Your answer is a copy of every line in the records where "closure" appears.

[[ PROVIDED INFORMATION, beginning ]]

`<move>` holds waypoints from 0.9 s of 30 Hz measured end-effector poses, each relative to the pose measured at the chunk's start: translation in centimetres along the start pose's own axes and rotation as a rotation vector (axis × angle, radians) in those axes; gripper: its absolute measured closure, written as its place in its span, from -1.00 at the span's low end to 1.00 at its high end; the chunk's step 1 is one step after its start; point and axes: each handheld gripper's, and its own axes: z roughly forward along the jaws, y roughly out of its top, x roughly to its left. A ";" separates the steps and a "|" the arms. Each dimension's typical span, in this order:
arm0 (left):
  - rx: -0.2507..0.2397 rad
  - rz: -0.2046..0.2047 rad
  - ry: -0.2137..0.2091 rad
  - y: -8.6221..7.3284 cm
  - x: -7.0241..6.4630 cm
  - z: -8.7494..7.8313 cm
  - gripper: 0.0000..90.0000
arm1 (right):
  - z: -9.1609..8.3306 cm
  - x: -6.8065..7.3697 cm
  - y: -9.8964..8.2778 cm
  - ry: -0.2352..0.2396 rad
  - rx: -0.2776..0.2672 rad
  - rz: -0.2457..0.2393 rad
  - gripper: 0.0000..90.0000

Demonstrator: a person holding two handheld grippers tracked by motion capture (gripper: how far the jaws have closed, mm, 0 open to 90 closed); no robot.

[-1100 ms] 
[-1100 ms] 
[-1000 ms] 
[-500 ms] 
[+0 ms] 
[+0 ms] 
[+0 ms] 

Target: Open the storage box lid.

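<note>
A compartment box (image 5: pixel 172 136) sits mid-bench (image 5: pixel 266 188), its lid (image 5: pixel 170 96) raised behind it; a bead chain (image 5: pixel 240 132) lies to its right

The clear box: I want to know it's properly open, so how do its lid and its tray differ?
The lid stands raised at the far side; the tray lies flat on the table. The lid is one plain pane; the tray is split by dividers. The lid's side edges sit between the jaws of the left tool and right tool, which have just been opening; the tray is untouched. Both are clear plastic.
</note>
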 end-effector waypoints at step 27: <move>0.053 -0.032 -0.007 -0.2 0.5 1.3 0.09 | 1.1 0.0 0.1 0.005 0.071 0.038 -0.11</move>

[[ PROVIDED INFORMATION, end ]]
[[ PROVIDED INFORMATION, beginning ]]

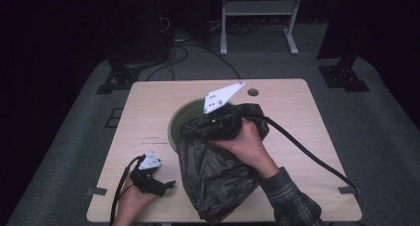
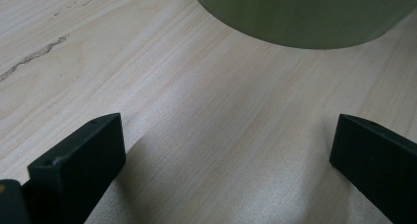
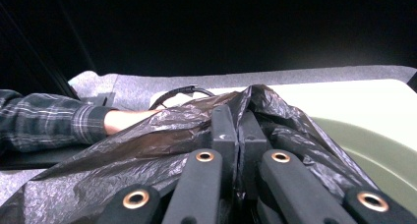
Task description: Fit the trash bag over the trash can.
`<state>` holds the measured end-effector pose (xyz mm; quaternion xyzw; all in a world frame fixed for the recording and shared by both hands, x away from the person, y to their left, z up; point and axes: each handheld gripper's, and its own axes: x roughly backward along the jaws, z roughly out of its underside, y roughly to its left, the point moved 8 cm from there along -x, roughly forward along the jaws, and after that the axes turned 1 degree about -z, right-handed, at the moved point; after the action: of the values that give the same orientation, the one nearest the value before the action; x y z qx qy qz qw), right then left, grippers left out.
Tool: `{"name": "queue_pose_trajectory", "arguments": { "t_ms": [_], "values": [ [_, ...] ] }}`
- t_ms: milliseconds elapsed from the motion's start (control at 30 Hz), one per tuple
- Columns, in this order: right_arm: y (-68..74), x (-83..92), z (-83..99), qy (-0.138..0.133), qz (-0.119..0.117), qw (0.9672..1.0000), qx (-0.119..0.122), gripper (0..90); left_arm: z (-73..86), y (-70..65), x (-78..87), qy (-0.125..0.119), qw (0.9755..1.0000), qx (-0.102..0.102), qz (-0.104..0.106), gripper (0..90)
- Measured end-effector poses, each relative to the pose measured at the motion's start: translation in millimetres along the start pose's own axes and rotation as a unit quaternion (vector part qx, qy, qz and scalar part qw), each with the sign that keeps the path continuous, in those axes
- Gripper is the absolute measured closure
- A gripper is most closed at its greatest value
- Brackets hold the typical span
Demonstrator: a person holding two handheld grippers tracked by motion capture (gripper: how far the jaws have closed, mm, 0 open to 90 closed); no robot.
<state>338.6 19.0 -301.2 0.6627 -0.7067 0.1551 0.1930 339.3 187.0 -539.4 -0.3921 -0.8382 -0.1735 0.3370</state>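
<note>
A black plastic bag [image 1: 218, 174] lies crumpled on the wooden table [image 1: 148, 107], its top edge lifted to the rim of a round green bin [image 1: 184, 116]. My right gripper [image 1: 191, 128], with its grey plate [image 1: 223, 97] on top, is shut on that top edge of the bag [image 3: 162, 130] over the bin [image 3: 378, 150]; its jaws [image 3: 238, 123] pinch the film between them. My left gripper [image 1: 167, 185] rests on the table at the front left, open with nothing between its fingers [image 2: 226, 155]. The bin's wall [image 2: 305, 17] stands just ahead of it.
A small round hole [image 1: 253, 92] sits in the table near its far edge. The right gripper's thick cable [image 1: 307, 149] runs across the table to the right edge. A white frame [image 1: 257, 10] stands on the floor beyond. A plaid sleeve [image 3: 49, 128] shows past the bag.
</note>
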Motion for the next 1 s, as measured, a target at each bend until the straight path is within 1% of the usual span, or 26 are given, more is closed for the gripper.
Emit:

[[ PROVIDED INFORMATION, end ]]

§ EXERCISE RESPONSE
`<move>` holds waypoints from 0.9 s of 30 Hz measured end-effector poses, each relative to the pose measured at the chunk's start: translation in centimetres along the start pose's own axes and rotation as a rotation vector (axis × angle, radians) in those axes; gripper: its absolute measured closure, written as its place in its span, from -1.00 at the span's low end to 1.00 at its high end; the chunk's step 1 is one step after its start; point and axes: each handheld gripper's, and its own axes: z roughly forward along the jaws, y roughly out of its top, x roughly to its left. A ";" separates the steps and a "|" the arms. Each dimension's typical span, in this order:
- Gripper is the absolute measured closure

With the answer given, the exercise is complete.